A winter storm bringing snow to Chicago and Boston and freezing rain from Philadelphia and New York has canceled thousands of flights, closed schools and curtailed rail services.
A freezing rain advisory is in effect in New York until 9 a.m. East Coast time and as much as a quarter inch (0.6 centimeter) of ice is possible, said Lauren Nash, a weather service meteorologist in Upton, New York.
“It’s enough to impact the roads and travel,” Nash said. The freezing rain in New York should revert to normal rainfall later today, she said.
Winter storm warnings and advisories, as well as blizzard warnings and ice storm warnings, cover all or parts of 19 U.S. states from Maine to Nebraska, according to the weather service. As much as 20 inches (50.8 centimeters) of snow is expected in Chicago by 6 p.m. today and ice is expected from Philadelphia to suburban New York City.
“This is a major classic synoptic storm ripping through the country,” said Michael Schlacter, of Weather 2000 Inc. in New York. “For the population centers this is one of the more significant ice storms that I have seen in a while.”
As of 1 a.m., 3,951 flights had been canceled, according to FlightAware, a Houston-based tracking service. Yesterday 6,709 flights out of a scheduled 31,000 in the U.S. were scrubbed.
Some Acela trains between New York and Boston will also be cancelled, according to an Amtrak statement.
Schools in Detroit and Chicago have been shut today, according to local websites. Northwestern University in Evanston, Illinois will also be closed today, according to its website.
President Barack Obama, briefed yesterday by federal emergency officials, promised support and urged residents to be prepared.
From Michigan to Iowa, including Chicago, people are being urged to stay off the roads because visibility will be limited and snow, at times, may fall at rates of 4 inches per hour, according to the weather service.
“Do not travel unless it is an emergency and even then realize that driving in a blizzard is putting your life at risk,” according to a weather service bulletin. “Visibilities are so poor that motorists could become disoriented and unable to see beyond the hood of their cars.”
Utilities across the U.S. prepared to respond to the storm.
“High winds and snow build-up can cause extensive damage to power lines,” Chicago’s Commonwealth Edison Co.

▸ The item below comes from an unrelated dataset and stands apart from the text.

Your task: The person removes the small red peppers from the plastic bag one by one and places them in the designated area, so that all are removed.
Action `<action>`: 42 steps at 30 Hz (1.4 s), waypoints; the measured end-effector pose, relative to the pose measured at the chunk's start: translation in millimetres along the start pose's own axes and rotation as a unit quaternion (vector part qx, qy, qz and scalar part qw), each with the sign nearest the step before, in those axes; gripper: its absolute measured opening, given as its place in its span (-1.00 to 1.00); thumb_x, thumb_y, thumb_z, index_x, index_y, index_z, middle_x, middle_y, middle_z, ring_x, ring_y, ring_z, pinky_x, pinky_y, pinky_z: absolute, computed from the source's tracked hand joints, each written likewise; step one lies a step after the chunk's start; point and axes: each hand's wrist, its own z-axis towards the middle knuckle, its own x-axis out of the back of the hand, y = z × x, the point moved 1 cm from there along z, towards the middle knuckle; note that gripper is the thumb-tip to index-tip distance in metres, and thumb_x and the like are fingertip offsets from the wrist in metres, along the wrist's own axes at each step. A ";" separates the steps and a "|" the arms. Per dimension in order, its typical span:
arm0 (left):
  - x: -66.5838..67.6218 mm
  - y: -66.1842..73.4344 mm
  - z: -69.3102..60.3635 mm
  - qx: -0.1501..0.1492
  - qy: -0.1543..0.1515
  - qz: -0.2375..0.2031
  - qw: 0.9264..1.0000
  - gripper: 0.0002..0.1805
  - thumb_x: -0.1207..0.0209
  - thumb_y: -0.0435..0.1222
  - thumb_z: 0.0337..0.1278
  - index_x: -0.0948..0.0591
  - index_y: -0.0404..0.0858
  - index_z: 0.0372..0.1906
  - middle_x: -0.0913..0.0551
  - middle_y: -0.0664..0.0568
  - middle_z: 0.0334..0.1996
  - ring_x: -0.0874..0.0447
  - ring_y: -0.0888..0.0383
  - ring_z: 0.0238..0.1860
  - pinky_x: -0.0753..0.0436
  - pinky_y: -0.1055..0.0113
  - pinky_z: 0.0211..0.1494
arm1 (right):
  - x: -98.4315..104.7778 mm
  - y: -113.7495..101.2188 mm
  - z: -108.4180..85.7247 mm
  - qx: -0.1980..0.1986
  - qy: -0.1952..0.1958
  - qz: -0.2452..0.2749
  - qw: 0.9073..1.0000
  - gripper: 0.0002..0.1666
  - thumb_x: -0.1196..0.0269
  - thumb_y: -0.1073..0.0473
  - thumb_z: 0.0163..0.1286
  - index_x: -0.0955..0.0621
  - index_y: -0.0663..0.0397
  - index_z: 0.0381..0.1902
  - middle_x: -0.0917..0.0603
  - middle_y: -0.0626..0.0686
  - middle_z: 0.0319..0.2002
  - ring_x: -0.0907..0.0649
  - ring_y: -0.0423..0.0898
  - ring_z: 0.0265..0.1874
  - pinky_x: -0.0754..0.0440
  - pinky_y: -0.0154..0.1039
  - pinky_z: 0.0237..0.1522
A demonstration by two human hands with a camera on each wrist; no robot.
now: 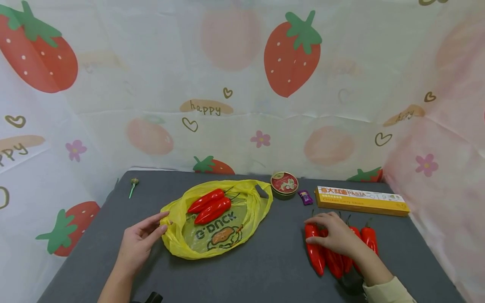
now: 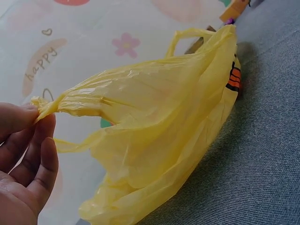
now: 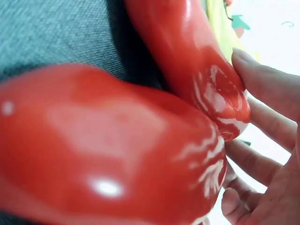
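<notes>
My left hand (image 1: 140, 242) pinches the left edge of a yellow plastic bag (image 1: 175, 242). In the left wrist view, thumb and fingers hold a gathered corner of it. Two glossy red chili peppers (image 1: 214, 210) lie side by side on the bag, above its printed lettering. At the right, my right hand (image 1: 335, 235) is over a row of several red chili peppers (image 1: 333, 263), partly covering them. Its thumb and fingers are around the upper end of the leftmost chili pepper (image 3: 187, 51). A neighbouring chili pepper (image 3: 103, 145) looms large in the right wrist view.
Behind the bag stand a round red-lidded tin (image 1: 284, 185) and a small purple wrapped sweet (image 1: 305, 197). A yellow pasta box (image 1: 361, 202) lies behind the pepper row. One small green-stemmed flower (image 1: 133, 187) is at the back left of the grey table (image 1: 265, 273).
</notes>
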 end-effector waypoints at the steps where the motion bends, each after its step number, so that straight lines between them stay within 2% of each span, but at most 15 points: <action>1: 0.0 0.3 0.1 -0.002 0.000 0.000 1.000 -0.56 -0.24 -0.22 0.38 -0.60 -0.33 0.26 -0.73 0.11 0.05 -0.68 0.36 -0.12 -0.68 0.53 -0.05 | -0.6 0.4 -0.3 0.000 0.000 -0.005 1.000 -0.40 -0.46 -0.20 0.20 -0.69 -0.10 0.14 -0.64 0.14 0.14 -0.48 0.21 0.17 -0.50 0.35 0.13; 6: -0.2 1.3 0.0 -0.006 0.000 0.000 1.000 -0.56 -0.24 -0.23 0.38 -0.60 -0.32 0.26 -0.74 0.09 0.02 -0.69 0.34 -0.13 -0.69 0.51 -0.06 | -1.6 1.6 -2.1 -0.003 -0.014 -0.026 1.000 -0.36 -0.44 -0.28 0.18 -0.70 -0.13 0.14 -0.62 0.18 0.16 -0.46 0.28 0.21 -0.37 0.45 0.18; 10: -0.1 1.2 -0.1 -0.001 -0.003 -0.001 1.000 -0.55 -0.24 -0.22 0.38 -0.60 -0.32 0.27 -0.73 0.05 0.05 -0.70 0.34 -0.12 -0.69 0.51 -0.06 | -1.5 2.3 -3.4 -0.007 -0.029 -0.019 0.999 -0.32 -0.44 -0.31 0.16 -0.68 -0.14 0.16 -0.60 0.19 0.18 -0.45 0.29 0.23 -0.38 0.45 0.20; 15: 1.4 0.3 -0.5 0.004 0.003 0.008 1.000 -0.55 -0.24 -0.19 0.38 -0.60 -0.30 0.27 -0.74 0.09 0.02 -0.67 0.33 -0.14 -0.70 0.48 -0.07 | -0.4 2.9 -2.8 -0.010 -0.037 -0.009 0.999 -0.27 -0.43 -0.32 0.18 -0.64 -0.12 0.22 -0.59 0.20 0.22 -0.44 0.31 0.26 -0.38 0.45 0.22; 21: 1.7 -0.8 -0.2 0.003 0.009 0.007 1.000 -0.55 -0.24 -0.20 0.38 -0.60 -0.30 0.27 -0.74 0.09 0.03 -0.66 0.32 -0.14 -0.70 0.49 -0.07 | 8.8 3.6 -1.4 -0.021 -0.041 0.029 0.999 -0.25 -0.44 -0.26 0.20 -0.60 -0.08 0.28 -0.57 0.17 0.26 -0.47 0.25 0.27 -0.48 0.36 0.21; 30: 1.4 -0.5 -0.2 0.007 0.007 0.010 1.000 -0.55 -0.24 -0.19 0.38 -0.60 -0.30 0.27 -0.74 0.09 0.03 -0.66 0.34 -0.14 -0.69 0.50 -0.07 | 21.4 -4.2 3.8 0.015 -0.014 0.047 0.999 -0.31 -0.41 -0.14 0.30 -0.56 -0.05 0.32 -0.60 0.11 0.24 -0.54 0.19 0.26 -0.50 0.30 0.23; 37: 1.6 -0.2 -0.5 0.007 0.007 0.004 1.000 -0.54 -0.24 -0.19 0.38 -0.60 -0.31 0.27 -0.72 0.16 0.06 -0.67 0.35 -0.12 -0.68 0.53 -0.07 | 20.4 -20.1 14.6 0.051 0.010 0.060 0.997 -0.36 -0.41 -0.08 0.32 -0.57 -0.04 0.30 -0.62 0.08 0.24 -0.58 0.14 0.25 -0.52 0.23 0.25; 42: -0.3 -0.3 0.2 0.000 0.001 0.002 1.000 -0.55 -0.25 -0.20 0.37 -0.60 -0.30 0.27 -0.73 0.08 0.06 -0.68 0.34 -0.12 -0.69 0.52 -0.07 | 16.8 -33.8 26.8 0.075 0.021 0.076 0.994 -0.37 -0.42 -0.04 0.31 -0.57 -0.04 0.30 -0.64 0.06 0.21 -0.60 0.12 0.22 -0.54 0.20 0.24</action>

President and Chief Operating Office Anne Pramaggiore said in a statement. “While we can’t prevent outages during such intense weather, our crews are mobilized and prepared to work around the clock.”

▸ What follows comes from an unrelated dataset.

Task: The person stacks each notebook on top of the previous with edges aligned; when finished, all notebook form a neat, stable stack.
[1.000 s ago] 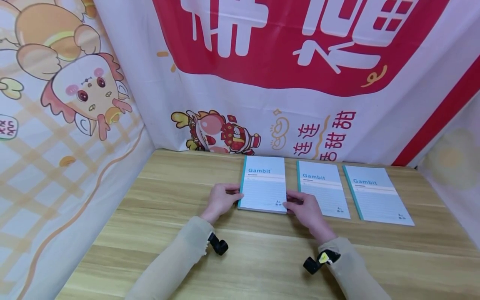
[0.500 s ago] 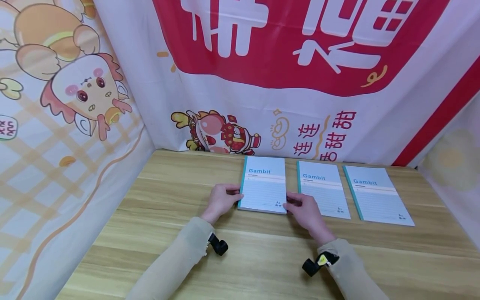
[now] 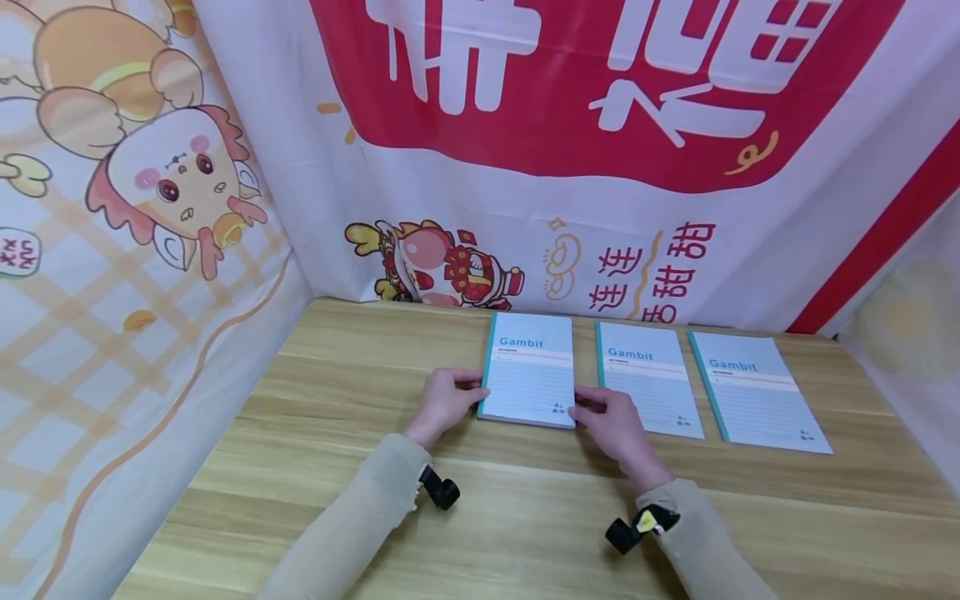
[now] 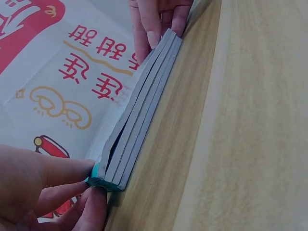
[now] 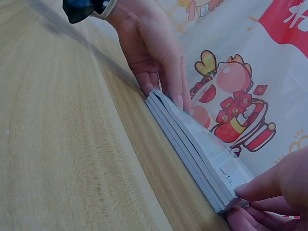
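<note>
A small stack of notebooks (image 3: 527, 371) with teal spines lies on the wooden table, its top cover reading "Gambit". My left hand (image 3: 442, 404) grips the spine side near the lower left corner, thumb on the top edge. At the lower right corner, my right hand (image 3: 611, 421) pinches the opposite side with thumb above and fingers below. Several page blocks show along the near edge of the stack (image 4: 139, 118) in the left wrist view, with a thin gap under the top one. The right wrist view shows the right fingers (image 5: 269, 192) partly under the corner.
Two more Gambit notebooks lie to the right: a middle notebook (image 3: 648, 375), its lower left partly behind my right hand, and a far right notebook (image 3: 757, 392). A printed cloth (image 3: 450, 192) hangs along the table's back edge, another cloth (image 3: 150, 375) at the left side.
</note>
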### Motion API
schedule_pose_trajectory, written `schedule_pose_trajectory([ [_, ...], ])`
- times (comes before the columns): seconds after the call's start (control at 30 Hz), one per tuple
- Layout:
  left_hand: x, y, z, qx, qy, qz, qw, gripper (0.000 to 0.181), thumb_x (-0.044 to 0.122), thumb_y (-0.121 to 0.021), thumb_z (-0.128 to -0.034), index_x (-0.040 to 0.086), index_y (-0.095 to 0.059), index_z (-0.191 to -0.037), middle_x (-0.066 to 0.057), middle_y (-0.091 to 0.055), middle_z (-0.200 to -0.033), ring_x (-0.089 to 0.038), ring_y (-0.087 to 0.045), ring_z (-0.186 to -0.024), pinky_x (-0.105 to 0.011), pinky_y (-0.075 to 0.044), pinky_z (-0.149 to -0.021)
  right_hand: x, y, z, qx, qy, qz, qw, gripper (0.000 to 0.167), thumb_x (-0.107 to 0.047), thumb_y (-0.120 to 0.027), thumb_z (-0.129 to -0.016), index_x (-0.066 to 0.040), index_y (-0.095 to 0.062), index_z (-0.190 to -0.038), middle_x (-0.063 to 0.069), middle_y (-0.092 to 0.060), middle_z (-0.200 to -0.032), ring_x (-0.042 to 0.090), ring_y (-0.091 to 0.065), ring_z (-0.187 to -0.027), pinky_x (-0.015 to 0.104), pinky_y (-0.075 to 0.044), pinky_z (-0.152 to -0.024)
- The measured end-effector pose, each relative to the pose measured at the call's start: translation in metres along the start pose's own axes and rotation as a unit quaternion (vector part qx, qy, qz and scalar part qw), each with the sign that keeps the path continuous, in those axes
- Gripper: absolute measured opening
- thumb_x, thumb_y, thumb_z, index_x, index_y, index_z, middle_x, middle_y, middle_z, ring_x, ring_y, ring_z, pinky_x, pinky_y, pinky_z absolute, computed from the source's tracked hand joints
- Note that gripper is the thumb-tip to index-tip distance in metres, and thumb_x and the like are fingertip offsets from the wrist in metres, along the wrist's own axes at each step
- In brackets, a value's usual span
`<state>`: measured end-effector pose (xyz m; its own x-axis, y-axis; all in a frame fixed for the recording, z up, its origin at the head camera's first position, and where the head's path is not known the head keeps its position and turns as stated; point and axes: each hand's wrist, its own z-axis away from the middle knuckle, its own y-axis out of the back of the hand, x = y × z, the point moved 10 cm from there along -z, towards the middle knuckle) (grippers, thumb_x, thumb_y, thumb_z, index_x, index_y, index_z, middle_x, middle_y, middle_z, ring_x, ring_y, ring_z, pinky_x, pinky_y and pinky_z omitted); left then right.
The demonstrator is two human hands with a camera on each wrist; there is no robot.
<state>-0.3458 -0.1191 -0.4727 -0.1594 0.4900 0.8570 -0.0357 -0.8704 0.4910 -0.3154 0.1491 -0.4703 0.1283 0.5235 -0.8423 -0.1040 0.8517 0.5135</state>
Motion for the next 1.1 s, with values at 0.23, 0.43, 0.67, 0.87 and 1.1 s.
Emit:
schedule_pose_trajectory([
  [0.23, 0.0, -0.001, -0.001, 0.003, -0.001, 0.001, 1.0, 0.031, 0.017, -0.079, -0.0921, 0.012, -0.074, -0.123, 0.0, -0.072, -0.108, -0.018, -0.063, -0.102, -0.038, -0.054, -0.093, 0.0, 0.001, 0.001, 0.001, 0.001, -0.006, 1.0, 0.044, -0.014, -0.065, -0.101, -0.006, -0.056, -0.143, 0.014, -0.062, -0.135, 0.028, -0.057, -0.119, 0.046, -0.05, -0.099],
  [0.43, -0.001, -0.002, 0.0, 0.005, 0.005, 0.015, 0.9999, 0.033, 0.014, -0.078, -0.0922, 0.012, -0.073, -0.124, 0.0, -0.07, -0.104, -0.018, -0.062, -0.098, -0.037, -0.054, -0.09, 0.002, -0.001, 0.001, 0.001, -0.005, -0.022, 0.9997, 0.045, -0.013, -0.065, -0.101, -0.007, -0.055, -0.145, 0.013, -0.061, -0.136, 0.028, -0.054, -0.122, 0.047, -0.048, -0.101],
  [0.67, -0.008, -0.003, 0.0, -0.004, 0.019, 0.043, 0.9989, 0.036, 0.012, -0.078, -0.0917, 0.012, -0.072, -0.128, -0.001, -0.068, -0.109, -0.019, -0.061, -0.103, -0.038, -0.052, -0.095, 0.003, -0.002, -0.001, 0.008, -0.008, -0.028, 0.9995, 0.046, -0.014, -0.066, -0.1, -0.008, -0.056, -0.144, 0.011, -0.061, -0.134, 0.027, -0.055, -0.121, 0.046, -0.048, -0.102],
  [0.87, -0.007, 0.0, 0.003, 0.009, 0.022, 0.06, 0.9979, 0.042, 0.021, -0.078, -0.0928, 0.013, -0.067, -0.133, -0.001, -0.068, -0.111, -0.02, -0.061, -0.105, -0.038, -0.053, -0.094, 0.002, 0.004, -0.001, 0.02, 0.0, -0.042, 0.9989, 0.048, -0.019, -0.069, -0.099, -0.006, -0.057, -0.143, 0.011, -0.064, -0.127, 0.025, -0.058, -0.115, 0.042, -0.052, -0.098],
  [1.1, 0.004, 0.008, 0.009, 0.043, 0.028, 0.103, 0.9933, 0.044, 0.025, -0.075, -0.0948, 0.015, -0.065, -0.136, -0.002, -0.065, -0.115, -0.021, -0.06, -0.106, -0.036, -0.055, -0.088, 0.004, 0.022, 0.001, 0.038, -0.011, -0.065, 0.9971, 0.057, -0.035, -0.068, -0.1, -0.011, -0.053, -0.148, 0.01, -0.062, -0.13, 0.025, -0.062, -0.114, 0.04, -0.054, -0.096],
])
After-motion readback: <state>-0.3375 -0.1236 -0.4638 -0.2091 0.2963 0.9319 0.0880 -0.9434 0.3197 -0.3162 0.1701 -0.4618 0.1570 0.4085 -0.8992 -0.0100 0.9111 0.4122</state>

In southern Illinois, 33,713 customers were without power as of 12:20 a.m. Chicago time, according to power company Ameren Illinois.
After the storm dissipates, arctic air is expected to drop down into the central part of the country and may even threaten Houston with freezing rain, which occurs when rain falls when surface temperatures are below freezing turning the water to ice when it lands, by the end of the week, according to the weather service.
A hard-freeze warning, meaning pipes could burst and crops may be killed, was issued for most of eastern Texas and western Louisiana, according to the weather service. Wind chill advisories and warnings stretch from the Canadian border to Mexico across the central U.S.
Temperatures in Missouri, Nebraska and Kansas may feel as cold as minus 30 degrees Fahrenheit (minus 34 Celsius.)